• [Task] Please transcribe every record below exactly as it appears.

**********

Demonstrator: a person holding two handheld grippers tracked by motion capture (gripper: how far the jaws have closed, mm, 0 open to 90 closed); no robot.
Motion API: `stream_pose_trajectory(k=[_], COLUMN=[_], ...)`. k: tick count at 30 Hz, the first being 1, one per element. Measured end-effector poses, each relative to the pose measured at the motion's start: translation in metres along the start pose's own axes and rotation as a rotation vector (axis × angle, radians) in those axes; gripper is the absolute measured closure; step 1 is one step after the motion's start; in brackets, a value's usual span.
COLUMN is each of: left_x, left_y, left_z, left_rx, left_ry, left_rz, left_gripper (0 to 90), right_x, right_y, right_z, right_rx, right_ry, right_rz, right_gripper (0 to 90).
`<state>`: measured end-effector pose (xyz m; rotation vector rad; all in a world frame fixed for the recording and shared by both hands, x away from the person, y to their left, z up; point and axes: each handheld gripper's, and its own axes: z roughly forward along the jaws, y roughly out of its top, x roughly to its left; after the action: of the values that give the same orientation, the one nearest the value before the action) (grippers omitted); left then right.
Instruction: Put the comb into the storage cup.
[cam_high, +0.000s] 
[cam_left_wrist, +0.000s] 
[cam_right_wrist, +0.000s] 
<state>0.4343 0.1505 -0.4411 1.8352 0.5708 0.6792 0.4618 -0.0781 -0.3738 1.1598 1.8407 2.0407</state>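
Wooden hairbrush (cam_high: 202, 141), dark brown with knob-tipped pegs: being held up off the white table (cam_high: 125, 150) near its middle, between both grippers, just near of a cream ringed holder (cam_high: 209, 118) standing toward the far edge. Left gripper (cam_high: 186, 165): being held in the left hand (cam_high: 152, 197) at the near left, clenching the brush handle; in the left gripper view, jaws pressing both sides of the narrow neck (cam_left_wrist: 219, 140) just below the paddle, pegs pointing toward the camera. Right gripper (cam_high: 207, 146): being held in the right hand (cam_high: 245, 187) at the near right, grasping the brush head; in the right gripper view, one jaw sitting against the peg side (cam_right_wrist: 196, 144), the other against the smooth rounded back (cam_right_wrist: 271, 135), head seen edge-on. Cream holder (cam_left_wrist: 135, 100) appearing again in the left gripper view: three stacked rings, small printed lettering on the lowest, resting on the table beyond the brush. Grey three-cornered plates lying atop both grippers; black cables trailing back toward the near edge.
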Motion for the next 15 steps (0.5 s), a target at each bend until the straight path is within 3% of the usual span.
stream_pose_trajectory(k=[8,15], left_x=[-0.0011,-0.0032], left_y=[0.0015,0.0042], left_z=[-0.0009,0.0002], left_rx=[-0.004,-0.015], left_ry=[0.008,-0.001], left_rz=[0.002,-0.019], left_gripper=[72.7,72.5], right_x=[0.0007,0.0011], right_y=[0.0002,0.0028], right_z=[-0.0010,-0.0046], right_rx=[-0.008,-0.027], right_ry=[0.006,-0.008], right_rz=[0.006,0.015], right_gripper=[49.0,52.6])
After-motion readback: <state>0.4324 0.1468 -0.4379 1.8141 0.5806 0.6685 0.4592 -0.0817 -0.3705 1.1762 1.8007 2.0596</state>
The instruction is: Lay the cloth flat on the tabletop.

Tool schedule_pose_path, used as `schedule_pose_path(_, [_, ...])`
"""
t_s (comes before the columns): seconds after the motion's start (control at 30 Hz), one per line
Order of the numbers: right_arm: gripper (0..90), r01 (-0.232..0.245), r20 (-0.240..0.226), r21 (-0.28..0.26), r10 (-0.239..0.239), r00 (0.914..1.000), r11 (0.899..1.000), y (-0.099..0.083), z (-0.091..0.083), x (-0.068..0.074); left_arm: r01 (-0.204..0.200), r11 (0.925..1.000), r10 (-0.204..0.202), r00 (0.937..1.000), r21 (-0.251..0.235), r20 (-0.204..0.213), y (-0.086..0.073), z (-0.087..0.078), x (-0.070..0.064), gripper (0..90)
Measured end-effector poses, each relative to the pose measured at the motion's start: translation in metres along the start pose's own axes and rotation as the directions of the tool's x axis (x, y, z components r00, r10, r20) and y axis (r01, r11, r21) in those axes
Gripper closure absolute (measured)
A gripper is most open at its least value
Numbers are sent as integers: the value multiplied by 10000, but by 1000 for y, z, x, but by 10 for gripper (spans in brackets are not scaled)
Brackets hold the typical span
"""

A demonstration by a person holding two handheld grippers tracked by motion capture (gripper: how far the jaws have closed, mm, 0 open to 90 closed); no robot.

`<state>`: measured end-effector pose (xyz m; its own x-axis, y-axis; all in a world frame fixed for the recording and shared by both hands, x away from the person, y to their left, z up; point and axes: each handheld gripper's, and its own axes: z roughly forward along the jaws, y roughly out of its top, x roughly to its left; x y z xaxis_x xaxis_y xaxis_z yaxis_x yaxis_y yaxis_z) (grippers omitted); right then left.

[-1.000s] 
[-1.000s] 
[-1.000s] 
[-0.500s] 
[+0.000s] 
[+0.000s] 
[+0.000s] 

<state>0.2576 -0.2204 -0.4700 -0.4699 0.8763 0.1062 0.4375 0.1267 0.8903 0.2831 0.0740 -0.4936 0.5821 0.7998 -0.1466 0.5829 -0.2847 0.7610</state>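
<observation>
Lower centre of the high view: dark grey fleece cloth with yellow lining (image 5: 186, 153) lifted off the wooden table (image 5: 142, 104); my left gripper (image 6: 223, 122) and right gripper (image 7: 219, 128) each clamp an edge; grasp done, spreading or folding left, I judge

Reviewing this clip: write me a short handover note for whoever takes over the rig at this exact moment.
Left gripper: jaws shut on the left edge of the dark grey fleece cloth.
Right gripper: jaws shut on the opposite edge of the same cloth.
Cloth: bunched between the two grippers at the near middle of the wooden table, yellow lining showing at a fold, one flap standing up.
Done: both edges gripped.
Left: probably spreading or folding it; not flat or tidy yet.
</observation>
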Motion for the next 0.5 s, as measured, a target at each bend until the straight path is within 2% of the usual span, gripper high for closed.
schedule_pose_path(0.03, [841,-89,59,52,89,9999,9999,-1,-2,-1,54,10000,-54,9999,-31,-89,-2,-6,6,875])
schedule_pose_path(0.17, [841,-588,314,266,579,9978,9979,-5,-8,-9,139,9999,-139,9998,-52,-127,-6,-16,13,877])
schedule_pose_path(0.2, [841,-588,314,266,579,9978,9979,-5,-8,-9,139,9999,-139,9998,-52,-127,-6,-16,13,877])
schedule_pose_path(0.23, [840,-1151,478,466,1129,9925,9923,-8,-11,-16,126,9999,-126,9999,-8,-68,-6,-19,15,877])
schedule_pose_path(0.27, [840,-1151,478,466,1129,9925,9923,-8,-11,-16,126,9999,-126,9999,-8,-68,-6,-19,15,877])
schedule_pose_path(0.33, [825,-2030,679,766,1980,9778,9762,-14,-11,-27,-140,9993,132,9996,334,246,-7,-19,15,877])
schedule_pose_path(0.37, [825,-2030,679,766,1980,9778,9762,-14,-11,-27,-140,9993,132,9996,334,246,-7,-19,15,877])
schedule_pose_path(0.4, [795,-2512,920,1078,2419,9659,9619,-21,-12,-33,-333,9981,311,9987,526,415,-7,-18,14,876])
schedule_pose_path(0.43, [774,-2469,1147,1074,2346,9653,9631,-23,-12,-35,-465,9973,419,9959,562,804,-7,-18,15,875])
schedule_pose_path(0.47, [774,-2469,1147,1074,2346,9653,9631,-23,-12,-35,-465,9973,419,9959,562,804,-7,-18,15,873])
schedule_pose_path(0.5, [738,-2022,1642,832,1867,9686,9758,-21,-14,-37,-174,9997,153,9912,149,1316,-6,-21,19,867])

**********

• [Response for this exercise]
Demonstrator: a person holding two handheld grippers tracked by motion capture (gripper: how far the jaws have closed, mm, 0 open to 90 closed); no robot.
Motion API: `stream_pose_trajectory(k=[_], COLUMN=[_], ...)`. k: tick count at 30 Hz, the first being 1, one per element. Measured end-effector poses, each relative to the pose measured at the motion's start: translation in metres along the start pose's own axes and rotation as a rotation vector (axis × angle, radians) in those axes; gripper is the absolute measured closure; step 1 is one step after the motion's start; in brackets, a value's usual span.
COLUMN is each of: left_x, left_y, left_z, left_rx, left_ry, left_rz, left_gripper (0 to 90), right_x, right_y, right_z, right_rx, right_ry, right_rz, right_gripper (0 to 90).
`<state>`: measured end-effector pose (xyz m; rotation vector rad; all in a world frame fixed for the recording and shared by both hands, x away from the person, y to their left, z up; point and axes: each handheld gripper's, and its own axes: z roughly forward along the jaws, y roughly out of its top, x roughly to its left; after the action: of the values that give the same orientation, the one nearest the value before the action) (grippers omitted); left then right.
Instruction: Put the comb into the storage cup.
[cam_high, +0.000s] 
[cam_left_wrist, +0.000s] 
[cam_right_wrist, +0.000s] 
<state>0.4343 0.1505 -0.4411 1.8352 0.5708 0.6792 0.4618 -0.0781 -0.3738 1.1598 1.8407 2.0407</state>
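Wooden hairbrush (cam_high: 202, 141), dark brown with knob-tipped pegs: being held up off the white table (cam_high: 125, 150) near its middle, between both grippers, just near of a cream ringed holder (cam_high: 209, 118) standing toward the far edge. Left gripper (cam_high: 186, 165): being held in the left hand (cam_high: 152, 197) at the near left, clenching the brush handle; in the left gripper view, jaws pressing both sides of the narrow neck (cam_left_wrist: 219, 140) just below the paddle, pegs pointing toward the camera. Right gripper (cam_high: 207, 146): being held in the right hand (cam_high: 245, 187) at the near right, grasping the brush head; in the right gripper view, one jaw sitting against the peg side (cam_right_wrist: 196, 144), the other against the smooth rounded back (cam_right_wrist: 271, 135), head seen edge-on. Cream holder (cam_left_wrist: 135, 100) appearing again in the left gripper view: three stacked rings, small printed lettering on the lowest, resting on the table beyond the brush. Grey three-cornered plates lying atop both grippers; black cables trailing back toward the near edge.
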Motion for the next 15 steps (0.5 s), a target at each bend until the straight path is within 3% of the usual span.
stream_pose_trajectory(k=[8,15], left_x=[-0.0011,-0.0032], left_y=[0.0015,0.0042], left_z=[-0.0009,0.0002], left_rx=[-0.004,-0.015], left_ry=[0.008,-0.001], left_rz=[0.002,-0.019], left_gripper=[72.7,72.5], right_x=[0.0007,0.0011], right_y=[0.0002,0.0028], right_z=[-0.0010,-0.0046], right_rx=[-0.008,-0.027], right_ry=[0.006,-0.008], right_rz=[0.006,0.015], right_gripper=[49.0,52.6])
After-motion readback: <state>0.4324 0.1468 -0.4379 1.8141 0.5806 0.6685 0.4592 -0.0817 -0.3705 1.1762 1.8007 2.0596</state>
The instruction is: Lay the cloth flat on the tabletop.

Tool schedule_pose_path, used as `schedule_pose_path(_, [_, ...])`
"""
t_s (comes before the columns): seconds after the motion's start (control at 30 Hz), one per line
Order of the numbers: right_arm: gripper (0..90), r01 (-0.232..0.245), r20 (-0.240..0.226), r21 (-0.28..0.26), r10 (-0.239..0.239), r00 (0.914..1.000), r11 (0.899..1.000), y (-0.099..0.083), z (-0.091..0.083), x (-0.068..0.074); left_arm: r01 (-0.204..0.200), r11 (0.925..1.000), r10 (-0.204..0.202), r00 (0.937..1.000), r21 (-0.251..0.235), r20 (-0.204..0.213), y (-0.086..0.073), z (-0.087..0.078), x (-0.070..0.064), gripper (0..90)
Measured end-effector poses, each relative to the pose measured at the motion's start: translation in metres along the start pose's own axes and rotation as the directions of the tool's x axis (x, y, z components r00, r10, r20) and y axis (r01, r11, r21) in those axes
Gripper closure absolute (measured)
A gripper is most open at its least value
Numbers are sent as integers: the value multiplied by 10000, but by 1000 for y, z, x, but by 10 for gripper (spans in brackets are not scaled)
Brackets hold the typical span
"""

A demonstration by a person holding two handheld grippers tracked by motion capture (gripper: how far the jaws have closed, mm, 0 open to 90 closed); no robot.

`<state>`: measured end-effector pose (xyz m; its own x-axis, y-axis; all in a world frame fixed for the recording and shared by both hands, x away from the person, y to their left, z up; point and axes: each handheld gripper's, and its own axes: z roughly forward along the jaws, y roughly out of its top, x roughly to its left; x y z xaxis_x xaxis_y xaxis_z yaxis_x yaxis_y yaxis_z) (grippers omitted); right then left.

[-1.000s] 
[-1.000s] 
[-1.000s] 
[-0.500s] 
[+0.000s] 
[+0.000s] 
[+0.000s] 

<state>0.2576 -0.2204 -0.4700 -0.4699 0.8763 0.1062 0.4375 0.1267 0.8903 0.2831 0.0740 -0.4936 0.5821 0.7998 -0.1466 0.5829 -0.2847 0.7610</state>
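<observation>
Lower centre of the high view: dark grey fleece cloth with yellow lining (image 5: 186, 153) lifted off the wooden table (image 5: 142, 104); my left gripper (image 6: 223, 122) and right gripper (image 7: 219, 128) each clamp an edge; grasp done, spreading or folding left, I judge

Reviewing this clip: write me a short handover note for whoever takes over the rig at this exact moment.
Left gripper: jaws shut on the left edge of the dark grey fleece cloth.
Right gripper: jaws shut on the opposite edge of the same cloth.
Cloth: bunched between the two grippers at the near middle of the wooden table, yellow lining showing at a fold, one flap standing up.
Done: both edges gripped.
Left: probably spreading or folding it; not flat or tidy yet.
</observation>
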Motion for the next 0.5 s, as measured, a target at each bend until the straight path is within 2% of the usual span, gripper high for closed.
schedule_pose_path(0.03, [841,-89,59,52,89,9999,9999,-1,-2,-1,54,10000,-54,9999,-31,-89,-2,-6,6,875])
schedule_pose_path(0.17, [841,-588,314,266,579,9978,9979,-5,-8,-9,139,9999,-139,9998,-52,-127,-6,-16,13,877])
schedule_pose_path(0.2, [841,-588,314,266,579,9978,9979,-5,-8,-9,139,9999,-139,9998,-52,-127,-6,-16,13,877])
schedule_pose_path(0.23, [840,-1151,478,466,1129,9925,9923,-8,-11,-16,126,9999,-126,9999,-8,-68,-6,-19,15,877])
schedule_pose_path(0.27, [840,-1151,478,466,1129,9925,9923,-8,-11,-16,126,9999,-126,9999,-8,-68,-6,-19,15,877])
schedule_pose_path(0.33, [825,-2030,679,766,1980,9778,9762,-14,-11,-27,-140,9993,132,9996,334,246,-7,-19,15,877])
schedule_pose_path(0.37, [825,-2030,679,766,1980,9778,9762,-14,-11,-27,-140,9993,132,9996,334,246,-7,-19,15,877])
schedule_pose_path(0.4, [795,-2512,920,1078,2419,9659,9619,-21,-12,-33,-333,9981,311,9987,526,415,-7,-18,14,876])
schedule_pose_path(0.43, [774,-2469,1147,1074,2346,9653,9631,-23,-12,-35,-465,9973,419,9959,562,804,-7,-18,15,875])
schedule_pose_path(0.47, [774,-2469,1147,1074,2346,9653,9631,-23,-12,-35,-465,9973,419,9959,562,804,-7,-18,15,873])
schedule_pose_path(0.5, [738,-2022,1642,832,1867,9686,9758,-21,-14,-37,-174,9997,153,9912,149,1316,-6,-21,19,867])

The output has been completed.